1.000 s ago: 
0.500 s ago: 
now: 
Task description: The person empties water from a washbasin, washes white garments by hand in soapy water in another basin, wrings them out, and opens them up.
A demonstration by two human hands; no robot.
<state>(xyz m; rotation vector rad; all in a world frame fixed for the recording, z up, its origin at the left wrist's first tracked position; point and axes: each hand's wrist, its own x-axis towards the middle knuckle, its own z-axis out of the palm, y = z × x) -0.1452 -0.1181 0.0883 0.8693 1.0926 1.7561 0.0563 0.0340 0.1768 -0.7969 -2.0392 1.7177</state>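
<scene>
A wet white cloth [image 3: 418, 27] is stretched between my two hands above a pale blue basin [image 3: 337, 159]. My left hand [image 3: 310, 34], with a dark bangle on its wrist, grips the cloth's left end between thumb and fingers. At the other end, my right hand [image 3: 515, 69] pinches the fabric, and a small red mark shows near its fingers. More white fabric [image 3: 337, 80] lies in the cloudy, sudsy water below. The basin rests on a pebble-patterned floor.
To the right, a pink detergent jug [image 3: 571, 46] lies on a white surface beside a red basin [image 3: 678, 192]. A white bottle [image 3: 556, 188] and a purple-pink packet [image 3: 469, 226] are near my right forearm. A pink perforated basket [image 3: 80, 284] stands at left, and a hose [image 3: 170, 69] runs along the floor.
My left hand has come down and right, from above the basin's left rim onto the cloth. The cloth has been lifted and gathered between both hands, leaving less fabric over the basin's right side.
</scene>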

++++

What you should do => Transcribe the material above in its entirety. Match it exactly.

Written solution =>
1.000 s ago: 
0.500 s ago: 
now: 
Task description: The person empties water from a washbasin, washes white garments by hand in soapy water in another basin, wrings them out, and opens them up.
A demonstration by two human hands; no robot.
<state>(xyz m; rotation vector rad; all in a world frame fixed for the recording, z up, its origin at the left wrist's first tracked position; point and axes: each hand's wrist, its own x-axis towards the middle knuckle, its own z-axis out of the palm, y = z × x) -0.1452 -0.1181 0.0883 0.8693 1.0926 1.7561 0.0563 0.0340 0.1768 -0.7969 -2.0392 1.7177</state>
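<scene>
A wet white cloth [image 3: 418, 27] is stretched between my two hands above a pale blue basin [image 3: 337, 159]. My left hand [image 3: 310, 34], with a dark bangle on its wrist, grips the cloth's left end between thumb and fingers. At the other end, my right hand [image 3: 515, 69] pinches the fabric, and a small red mark shows near its fingers. More white fabric [image 3: 337, 80] lies in the cloudy, sudsy water below. The basin rests on a pebble-patterned floor.
To the right, a pink detergent jug [image 3: 571, 46] lies on a white surface beside a red basin [image 3: 678, 192]. A white bottle [image 3: 556, 188] and a purple-pink packet [image 3: 469, 226] are near my right forearm. A pink perforated basket [image 3: 80, 284] stands at left, and a hose [image 3: 170, 69] runs along the floor.
My left hand has come down and right, from above the basin's left rim onto the cloth. The cloth has been lifted and gathered between both hands, leaving less fabric over the basin's right side.
</scene>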

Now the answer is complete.